Edgewood and UW-Madison have adopted master plans, so it would not immediately affect these schools. However, Edgewood requested the city terminate its master plans as a way to use its field for games — an ability that is not allowed under the voluntary master plan that the private school pursued.

UW-Madison, Madison College and the Madison Metropolitan School District did not have concerns with the change. 

The Plan Commission will consider repealing Edgewood’s master plan at its next meeting Oct. 14. Both the zoning change and repealing the master plan will require approval from the City Council to take effect. 

The City Council will discuss the zoning change Oct. 1 and the master plan Oct. 15. 

The ordinance also clarifies that secondary uses in a Campus Institutional district must be predominantly used in a way that is directly related and complementary to the institution’s primary uses.

Additionally, it confirms that the zoning administrator can issue permits to repair or replace any existing facility related to a primary or secondary use as long as the proposed facility is made of similar materials and at a similar location as the existing facility. 

Support for games with ‘reasonable restrictions’

Last year, Edgewood proposed adding seats, lighting and a sound system to its athletic field that would allow it to host sporting events at night. Neighbors opposed the project, saying the added lights, noise and traffic would disrupt the neighborhood. 

No New Stadium signs

Signs along Woodrow Street across from Edgewood Stadium 

Throughout this process, the city discovered that Edgewood was in violation of its 2014 Master Plan. 

After the city’s Zoning Board of Appeals affirmed that the school could not use its field for athletic contests, Edgewood sued the city, arguing that the city is treating Edgewood differently than Madison’s four public high schools. 

If the city repeals the school’s master plan, Edgewood would be able to use its field for athletic contests. 

Now, DMNA and a group of neighbors opposing Edgewood’s proposed changes, called No New Stadium, are supporting restricted use of the field for games.

They would liked Edgewood to keeps its master plan but seek an amendment from the Plan Commission for permission to play games on the field. 

In a Sept. 13 letter, Saenz said that limiting the times, amounts and types of field uses in ways that minimize disruption to neighbors, such as day time use only, “seems both reasonable and achievable.” 

“DMNA understands the importance of the field to Edgewood High School and is interested in finding a path forward that meets both neighborhood and institutional needs,” Saenz said in the letter. 

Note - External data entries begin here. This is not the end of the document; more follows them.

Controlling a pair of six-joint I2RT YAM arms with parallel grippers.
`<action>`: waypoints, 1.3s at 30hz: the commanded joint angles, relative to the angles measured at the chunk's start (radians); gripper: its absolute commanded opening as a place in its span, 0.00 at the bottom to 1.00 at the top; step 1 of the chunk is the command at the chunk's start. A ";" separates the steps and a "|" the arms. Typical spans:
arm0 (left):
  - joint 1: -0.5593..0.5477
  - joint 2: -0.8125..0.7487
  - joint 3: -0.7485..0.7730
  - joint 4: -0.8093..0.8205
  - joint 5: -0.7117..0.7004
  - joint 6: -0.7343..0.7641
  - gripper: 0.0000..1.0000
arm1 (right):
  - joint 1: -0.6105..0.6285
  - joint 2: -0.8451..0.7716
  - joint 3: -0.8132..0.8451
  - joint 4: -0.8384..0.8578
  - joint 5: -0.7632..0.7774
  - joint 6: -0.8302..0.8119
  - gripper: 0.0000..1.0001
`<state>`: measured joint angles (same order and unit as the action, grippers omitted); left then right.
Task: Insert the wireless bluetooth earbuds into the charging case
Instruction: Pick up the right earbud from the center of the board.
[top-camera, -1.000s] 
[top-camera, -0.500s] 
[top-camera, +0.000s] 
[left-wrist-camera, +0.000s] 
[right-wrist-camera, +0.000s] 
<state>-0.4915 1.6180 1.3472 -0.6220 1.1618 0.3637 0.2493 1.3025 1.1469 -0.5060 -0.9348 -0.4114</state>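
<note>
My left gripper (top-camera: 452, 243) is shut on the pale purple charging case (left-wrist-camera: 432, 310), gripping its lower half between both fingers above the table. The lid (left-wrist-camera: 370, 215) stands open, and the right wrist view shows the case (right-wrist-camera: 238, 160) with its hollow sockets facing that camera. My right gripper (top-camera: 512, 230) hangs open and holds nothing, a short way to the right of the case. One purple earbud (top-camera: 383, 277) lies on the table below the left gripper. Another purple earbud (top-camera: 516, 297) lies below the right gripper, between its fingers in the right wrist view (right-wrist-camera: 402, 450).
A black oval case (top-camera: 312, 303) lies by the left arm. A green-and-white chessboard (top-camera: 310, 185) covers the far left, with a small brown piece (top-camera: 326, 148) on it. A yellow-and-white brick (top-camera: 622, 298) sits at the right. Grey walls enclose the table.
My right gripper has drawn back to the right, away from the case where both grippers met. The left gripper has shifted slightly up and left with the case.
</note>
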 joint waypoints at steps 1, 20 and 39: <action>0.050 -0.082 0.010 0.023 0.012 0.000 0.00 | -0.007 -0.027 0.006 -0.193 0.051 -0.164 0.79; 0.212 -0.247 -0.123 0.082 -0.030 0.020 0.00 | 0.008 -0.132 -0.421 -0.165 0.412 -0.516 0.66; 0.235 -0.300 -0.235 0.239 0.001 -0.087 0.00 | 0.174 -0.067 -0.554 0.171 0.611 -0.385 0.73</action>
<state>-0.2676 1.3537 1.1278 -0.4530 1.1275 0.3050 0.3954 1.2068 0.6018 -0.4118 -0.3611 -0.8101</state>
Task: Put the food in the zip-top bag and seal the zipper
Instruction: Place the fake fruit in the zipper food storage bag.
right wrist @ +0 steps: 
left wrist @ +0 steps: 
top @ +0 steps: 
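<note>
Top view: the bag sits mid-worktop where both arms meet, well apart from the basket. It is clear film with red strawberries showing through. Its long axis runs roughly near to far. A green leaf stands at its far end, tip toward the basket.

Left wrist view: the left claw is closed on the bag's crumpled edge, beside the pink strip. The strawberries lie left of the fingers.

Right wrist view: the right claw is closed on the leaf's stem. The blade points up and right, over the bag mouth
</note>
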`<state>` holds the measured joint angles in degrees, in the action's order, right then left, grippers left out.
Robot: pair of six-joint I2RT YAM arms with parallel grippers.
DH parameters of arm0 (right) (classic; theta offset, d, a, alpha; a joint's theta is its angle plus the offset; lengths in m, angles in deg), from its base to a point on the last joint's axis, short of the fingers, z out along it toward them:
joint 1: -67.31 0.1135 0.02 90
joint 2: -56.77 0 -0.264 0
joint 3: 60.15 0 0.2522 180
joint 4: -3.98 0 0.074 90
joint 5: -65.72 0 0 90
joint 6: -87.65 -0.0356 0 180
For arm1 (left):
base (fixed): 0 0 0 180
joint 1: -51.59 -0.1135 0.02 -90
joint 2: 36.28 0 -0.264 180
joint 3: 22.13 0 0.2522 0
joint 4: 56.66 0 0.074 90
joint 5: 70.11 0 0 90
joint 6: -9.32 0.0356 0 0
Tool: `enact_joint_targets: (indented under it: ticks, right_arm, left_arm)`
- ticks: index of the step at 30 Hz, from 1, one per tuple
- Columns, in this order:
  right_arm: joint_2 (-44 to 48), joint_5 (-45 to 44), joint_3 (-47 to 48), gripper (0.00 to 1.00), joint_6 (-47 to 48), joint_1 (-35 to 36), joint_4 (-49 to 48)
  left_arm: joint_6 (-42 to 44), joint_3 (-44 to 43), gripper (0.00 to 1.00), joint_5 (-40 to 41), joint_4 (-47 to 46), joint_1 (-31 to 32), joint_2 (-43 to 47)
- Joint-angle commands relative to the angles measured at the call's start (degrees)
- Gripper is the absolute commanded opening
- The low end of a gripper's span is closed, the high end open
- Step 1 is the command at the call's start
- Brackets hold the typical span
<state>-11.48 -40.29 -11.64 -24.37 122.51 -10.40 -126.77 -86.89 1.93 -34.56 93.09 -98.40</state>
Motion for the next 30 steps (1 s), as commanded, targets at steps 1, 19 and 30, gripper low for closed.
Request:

The No New Stadium group supports the zoning text amendment because the conditional use process provides opportunity for public input. 

“In a good-faith effort to break the impasse over use of the athletic field, No New Stadium announces that it will support Edgewood HS teams playing day games on the athletic field, within reasonable parameters, and asks Edgewood High School to return to the Master Plan process to achieve this,” the group said in a statement.